◆ What needs to be done
Please keep to the lines below from the one with "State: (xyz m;" through the one with "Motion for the", and restate them word for word, ends included.

┌──

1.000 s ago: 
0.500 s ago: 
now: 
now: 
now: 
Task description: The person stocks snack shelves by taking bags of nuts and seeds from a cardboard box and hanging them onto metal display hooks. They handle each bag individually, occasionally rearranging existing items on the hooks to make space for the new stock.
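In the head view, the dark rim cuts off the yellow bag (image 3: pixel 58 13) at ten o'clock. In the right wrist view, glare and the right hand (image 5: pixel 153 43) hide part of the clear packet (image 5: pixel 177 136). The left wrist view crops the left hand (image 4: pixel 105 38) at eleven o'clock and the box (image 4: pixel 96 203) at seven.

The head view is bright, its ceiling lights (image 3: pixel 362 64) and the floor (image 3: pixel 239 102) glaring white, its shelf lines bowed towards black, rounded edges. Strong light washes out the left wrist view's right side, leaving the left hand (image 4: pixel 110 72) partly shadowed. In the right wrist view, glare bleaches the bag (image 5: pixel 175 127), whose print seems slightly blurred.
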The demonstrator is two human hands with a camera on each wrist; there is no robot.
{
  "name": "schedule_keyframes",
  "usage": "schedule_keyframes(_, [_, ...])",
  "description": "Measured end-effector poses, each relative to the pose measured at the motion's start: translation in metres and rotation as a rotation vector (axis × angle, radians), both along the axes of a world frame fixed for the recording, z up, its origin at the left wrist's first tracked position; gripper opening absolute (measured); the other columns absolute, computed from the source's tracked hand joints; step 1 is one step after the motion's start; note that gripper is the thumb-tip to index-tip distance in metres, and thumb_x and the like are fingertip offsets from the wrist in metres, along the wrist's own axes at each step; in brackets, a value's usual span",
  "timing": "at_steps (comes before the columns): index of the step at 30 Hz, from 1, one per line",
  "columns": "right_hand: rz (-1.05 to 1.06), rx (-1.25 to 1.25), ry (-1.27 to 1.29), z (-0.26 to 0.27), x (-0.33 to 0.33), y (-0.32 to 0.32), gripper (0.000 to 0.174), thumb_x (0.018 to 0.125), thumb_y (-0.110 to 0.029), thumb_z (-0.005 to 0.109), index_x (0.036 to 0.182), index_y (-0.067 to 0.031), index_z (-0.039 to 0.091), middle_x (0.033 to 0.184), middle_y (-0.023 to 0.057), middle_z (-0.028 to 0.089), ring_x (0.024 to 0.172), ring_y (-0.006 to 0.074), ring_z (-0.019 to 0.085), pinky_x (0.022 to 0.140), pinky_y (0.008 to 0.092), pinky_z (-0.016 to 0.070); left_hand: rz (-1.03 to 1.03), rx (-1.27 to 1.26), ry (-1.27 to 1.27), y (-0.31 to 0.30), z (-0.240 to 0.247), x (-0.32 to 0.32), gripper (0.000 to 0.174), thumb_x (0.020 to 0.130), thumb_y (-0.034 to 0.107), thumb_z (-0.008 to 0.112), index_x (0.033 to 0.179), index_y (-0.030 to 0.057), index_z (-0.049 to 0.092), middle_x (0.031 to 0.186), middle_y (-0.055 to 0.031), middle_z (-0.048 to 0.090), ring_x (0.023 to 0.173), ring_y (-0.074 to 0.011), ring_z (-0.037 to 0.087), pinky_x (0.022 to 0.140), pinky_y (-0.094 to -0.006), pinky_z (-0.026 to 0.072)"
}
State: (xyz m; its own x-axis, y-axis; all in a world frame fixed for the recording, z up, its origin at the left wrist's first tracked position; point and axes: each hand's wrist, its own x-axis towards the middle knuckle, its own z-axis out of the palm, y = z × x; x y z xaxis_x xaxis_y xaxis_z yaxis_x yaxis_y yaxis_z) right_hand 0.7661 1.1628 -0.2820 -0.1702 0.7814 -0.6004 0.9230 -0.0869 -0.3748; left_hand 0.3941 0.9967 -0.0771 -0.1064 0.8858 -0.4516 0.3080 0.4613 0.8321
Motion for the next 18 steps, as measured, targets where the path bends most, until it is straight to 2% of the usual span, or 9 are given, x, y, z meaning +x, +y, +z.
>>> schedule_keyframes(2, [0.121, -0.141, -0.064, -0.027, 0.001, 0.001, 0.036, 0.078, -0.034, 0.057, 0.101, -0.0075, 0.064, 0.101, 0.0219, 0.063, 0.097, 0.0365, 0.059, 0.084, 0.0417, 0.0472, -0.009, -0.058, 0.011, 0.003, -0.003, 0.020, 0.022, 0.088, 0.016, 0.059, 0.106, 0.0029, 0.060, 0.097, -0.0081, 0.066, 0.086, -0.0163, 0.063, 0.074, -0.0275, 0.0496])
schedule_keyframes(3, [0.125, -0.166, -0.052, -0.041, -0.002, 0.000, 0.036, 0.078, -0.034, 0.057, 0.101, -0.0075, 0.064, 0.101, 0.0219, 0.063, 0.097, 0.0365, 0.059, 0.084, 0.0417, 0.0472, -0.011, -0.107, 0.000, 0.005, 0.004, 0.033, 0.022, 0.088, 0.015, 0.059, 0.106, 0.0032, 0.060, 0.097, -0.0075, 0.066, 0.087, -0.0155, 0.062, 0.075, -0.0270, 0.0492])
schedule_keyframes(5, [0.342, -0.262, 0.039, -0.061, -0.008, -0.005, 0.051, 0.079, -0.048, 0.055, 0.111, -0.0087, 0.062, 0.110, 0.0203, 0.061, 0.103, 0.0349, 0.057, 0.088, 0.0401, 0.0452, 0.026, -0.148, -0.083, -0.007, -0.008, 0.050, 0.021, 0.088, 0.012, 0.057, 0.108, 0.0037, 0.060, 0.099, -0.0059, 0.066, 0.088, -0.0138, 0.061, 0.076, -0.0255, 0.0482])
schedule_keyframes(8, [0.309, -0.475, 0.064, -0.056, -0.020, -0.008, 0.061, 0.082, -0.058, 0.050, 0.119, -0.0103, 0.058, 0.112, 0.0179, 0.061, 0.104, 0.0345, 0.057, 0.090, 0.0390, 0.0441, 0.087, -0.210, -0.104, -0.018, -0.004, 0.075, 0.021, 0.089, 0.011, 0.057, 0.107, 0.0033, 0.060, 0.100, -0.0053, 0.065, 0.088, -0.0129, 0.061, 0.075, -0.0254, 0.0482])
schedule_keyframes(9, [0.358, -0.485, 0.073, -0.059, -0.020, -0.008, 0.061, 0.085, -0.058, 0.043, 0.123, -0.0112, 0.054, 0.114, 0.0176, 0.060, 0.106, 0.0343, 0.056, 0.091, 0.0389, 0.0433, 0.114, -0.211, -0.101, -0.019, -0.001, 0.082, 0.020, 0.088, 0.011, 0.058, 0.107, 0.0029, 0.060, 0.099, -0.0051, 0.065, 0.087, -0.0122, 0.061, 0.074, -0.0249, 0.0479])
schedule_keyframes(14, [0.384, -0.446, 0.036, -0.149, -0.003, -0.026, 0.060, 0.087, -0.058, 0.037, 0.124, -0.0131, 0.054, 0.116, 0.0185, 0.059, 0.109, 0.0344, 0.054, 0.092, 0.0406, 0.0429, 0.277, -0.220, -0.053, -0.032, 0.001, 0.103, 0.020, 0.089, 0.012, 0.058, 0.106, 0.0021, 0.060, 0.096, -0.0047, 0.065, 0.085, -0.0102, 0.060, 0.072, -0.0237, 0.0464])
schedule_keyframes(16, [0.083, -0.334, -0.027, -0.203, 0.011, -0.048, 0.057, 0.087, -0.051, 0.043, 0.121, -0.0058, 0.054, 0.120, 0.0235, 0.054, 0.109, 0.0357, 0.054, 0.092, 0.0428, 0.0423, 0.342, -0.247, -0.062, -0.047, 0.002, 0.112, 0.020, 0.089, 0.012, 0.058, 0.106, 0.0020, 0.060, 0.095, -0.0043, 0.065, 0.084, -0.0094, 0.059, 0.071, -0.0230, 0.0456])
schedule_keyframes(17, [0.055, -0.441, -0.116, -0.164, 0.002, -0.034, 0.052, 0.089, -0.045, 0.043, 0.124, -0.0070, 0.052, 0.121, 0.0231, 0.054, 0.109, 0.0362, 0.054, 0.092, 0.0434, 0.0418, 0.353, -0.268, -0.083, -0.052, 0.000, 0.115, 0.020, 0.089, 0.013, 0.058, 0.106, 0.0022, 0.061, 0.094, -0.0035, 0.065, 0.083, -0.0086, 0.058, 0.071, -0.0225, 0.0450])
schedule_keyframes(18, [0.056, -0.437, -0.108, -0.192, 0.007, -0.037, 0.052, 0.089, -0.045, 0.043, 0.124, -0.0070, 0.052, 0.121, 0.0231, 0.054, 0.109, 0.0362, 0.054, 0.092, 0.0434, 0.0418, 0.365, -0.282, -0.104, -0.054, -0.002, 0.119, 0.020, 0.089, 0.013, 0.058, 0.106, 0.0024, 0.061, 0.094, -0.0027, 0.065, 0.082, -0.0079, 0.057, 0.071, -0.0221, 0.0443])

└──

◆ Response area
State: (xyz m; its own x-axis, y-axis; all in a world frame fixed for the recording, z up, its origin at the left wrist's first tracked position; point and axes: each hand's wrist, its own x-axis towards the middle knuckle, its own z-axis out of the palm, y = z × x; x y z xaxis_x xaxis_y xaxis_z yaxis_x yaxis_y yaxis_z) right_hand 0.7661 1.1628 -0.2820 -0.1702 0.7814 -0.6004 0.9230 -0.0869 -0.3748; left_hand 0.3941 0.9967 -0.0771 -0.1064 0.8858 -0.4516 0.3080 0.4613 0.8321
Motion for the next 18 steps, as measured, targets where the path bends most, until it is straight to 2% of the usual span, or 9 are given, x, y, z meaning +x, +y, +z.

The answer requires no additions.